No, that’s not really happening. But you might think so from some of the Web backlash after a newspaper report Monday about the cable company’s plans to add a new service called “Look Back,” starting in South Carolina this October.
Bloggers weren’t keen on the initiative – which has been much discussed by Time Warner and builds on other headend-based features such as the “Start Over” function that lets viewers zip back to the start of a show in progress. “Look Back” takes it a step further and lets viewers call up shows that have already aired but haven’t been recorded on a DVR.
One headline was “Mock-DVR Shoves Ads Down Your Throat,” on a home-theater enthusiasts’ site. That refers to the inability to fast-forward through commercials, the aspect of the new free-of-charge service that drove the bloggers wild.
Others said Time Warner was trying to turn back the clocks on DVRs and described “Look Back,” “Start Over” and other initiatives as “crippled DVR-esque services” (Consumerist.com).
The newspaper piece, in The New York Times, quoted Time Warner Inc. COO Jeff Bewkes from the CTAM Summit in July. Bewkes said then he thinks consumers don’t really care that much about skipping past ads. They care about time shifting, or watching shows when they want to see them versus when they’re scheduled to air.

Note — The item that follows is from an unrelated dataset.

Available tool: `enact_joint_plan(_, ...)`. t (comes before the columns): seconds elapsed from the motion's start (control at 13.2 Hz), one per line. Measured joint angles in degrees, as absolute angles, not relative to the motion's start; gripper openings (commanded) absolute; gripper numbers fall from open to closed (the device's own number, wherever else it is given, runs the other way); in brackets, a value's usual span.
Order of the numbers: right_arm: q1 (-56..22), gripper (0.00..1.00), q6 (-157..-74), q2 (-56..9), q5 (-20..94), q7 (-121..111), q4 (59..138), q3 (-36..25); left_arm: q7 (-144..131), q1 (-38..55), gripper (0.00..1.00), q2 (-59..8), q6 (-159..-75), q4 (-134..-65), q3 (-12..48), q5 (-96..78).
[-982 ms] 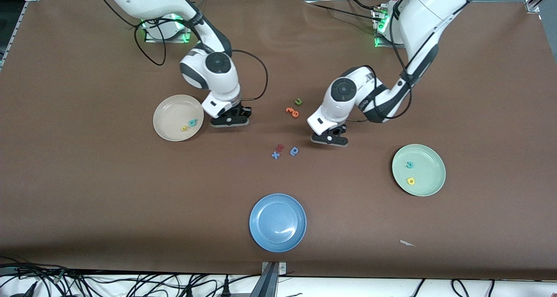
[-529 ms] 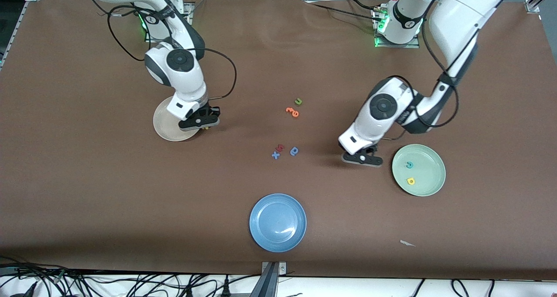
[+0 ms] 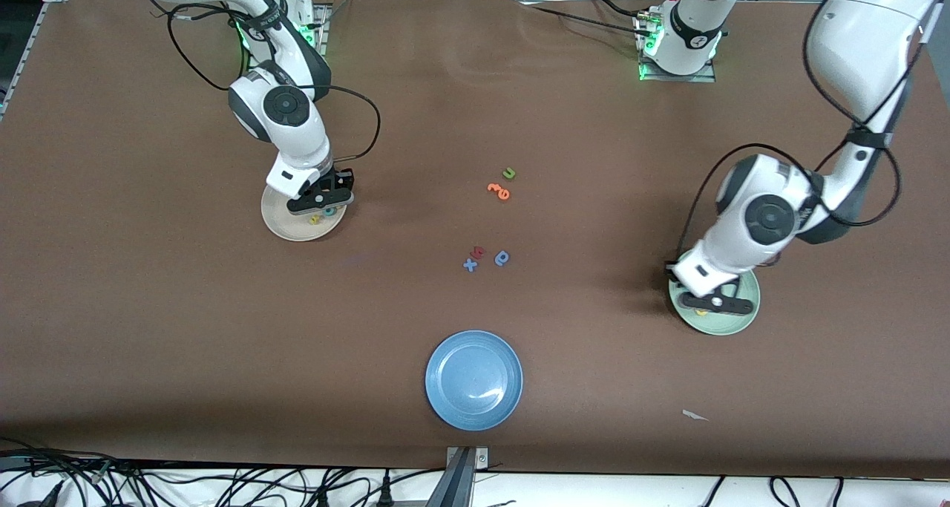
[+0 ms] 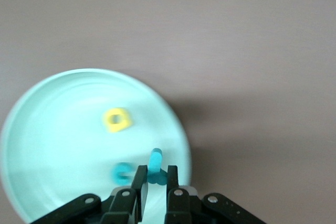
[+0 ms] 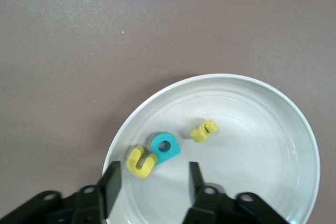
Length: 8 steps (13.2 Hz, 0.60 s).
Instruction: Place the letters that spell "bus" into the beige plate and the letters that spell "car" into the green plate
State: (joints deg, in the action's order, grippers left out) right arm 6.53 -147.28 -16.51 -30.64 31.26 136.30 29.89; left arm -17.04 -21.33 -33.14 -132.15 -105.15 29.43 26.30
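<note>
My right gripper [image 5: 153,182] hangs open over the beige plate [image 5: 252,156], nothing between its fingers. Three letters lie in that plate: a yellow "u" [image 5: 142,161], a teal "b" [image 5: 165,147] and a yellow "s" [image 5: 203,130]. In the front view this gripper [image 3: 319,201] covers part of the beige plate [image 3: 282,221]. My left gripper [image 4: 155,170] is shut on a teal "r" [image 4: 156,160] over the green plate [image 4: 63,129]. A yellow "a" [image 4: 117,119] and a teal "c" [image 4: 122,173] lie in it. In the front view the left gripper [image 3: 716,303] hides most of the green plate [image 3: 705,327].
A blue plate [image 3: 473,379] sits nearest the front camera. At mid-table lie a green "u" [image 3: 509,173], orange letters [image 3: 499,190], a blue "x" [image 3: 470,265], a red letter [image 3: 479,252] and a darker blue "a" [image 3: 502,257]. A paper scrap [image 3: 695,416] lies nearer the camera than the green plate.
My right arm swung from mid-table to over the beige plate and opened; the yellow "u" now lies there. My left arm carried the teal "r" over the green plate.
</note>
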Motion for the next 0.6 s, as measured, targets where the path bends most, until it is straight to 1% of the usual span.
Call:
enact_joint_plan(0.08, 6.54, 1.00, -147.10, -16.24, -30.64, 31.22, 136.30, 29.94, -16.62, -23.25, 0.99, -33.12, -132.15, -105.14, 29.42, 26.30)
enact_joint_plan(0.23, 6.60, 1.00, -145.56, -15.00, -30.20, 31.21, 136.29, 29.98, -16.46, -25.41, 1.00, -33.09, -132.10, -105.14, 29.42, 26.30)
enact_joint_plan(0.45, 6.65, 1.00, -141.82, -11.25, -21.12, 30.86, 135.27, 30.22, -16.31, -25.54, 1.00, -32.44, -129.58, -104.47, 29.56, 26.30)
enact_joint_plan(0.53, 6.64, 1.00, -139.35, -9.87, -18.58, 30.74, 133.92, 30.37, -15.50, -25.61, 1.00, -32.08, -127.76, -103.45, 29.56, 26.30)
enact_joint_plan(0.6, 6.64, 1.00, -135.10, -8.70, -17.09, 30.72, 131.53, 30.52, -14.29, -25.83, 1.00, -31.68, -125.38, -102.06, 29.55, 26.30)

That dovetails with research coming out this week from Leichtman Research Group of Durham, N.H. “What I want, when I want (time shifting) and an easy way to record are viewed as the top two benefits by owners in a study that we just completed,” analyst Bruce Leichtman said. “Jeff is right. It is not about live TV and it is not about ad skipping. In fact, from a tracking standpoint, pausing live TV is losing its significance.”
ABC ad sales executive Mike Shaw told MediaPost’s MediaDailyNews last month he’d love to see cable operators disable fast-forward buttons when they deploy new DVRs. Consumers wouldn’t really mind, he said: "I’m not so sure that the whole issue really is one of commercial avoidance. It really is a matter of convenience–so you don’t miss your favorite show.”
MDN readers begged to differ! “The reason I own a DVR is to fast forward through commercials,” one commenter responded flatly.
Others said skipping ads wasn’t the main reason they got a TiVo or a cable DVR – but once a DVR is in the house, that’s a very popular feature, being able to zip through 12 minutes or so of ads in a one-hour show.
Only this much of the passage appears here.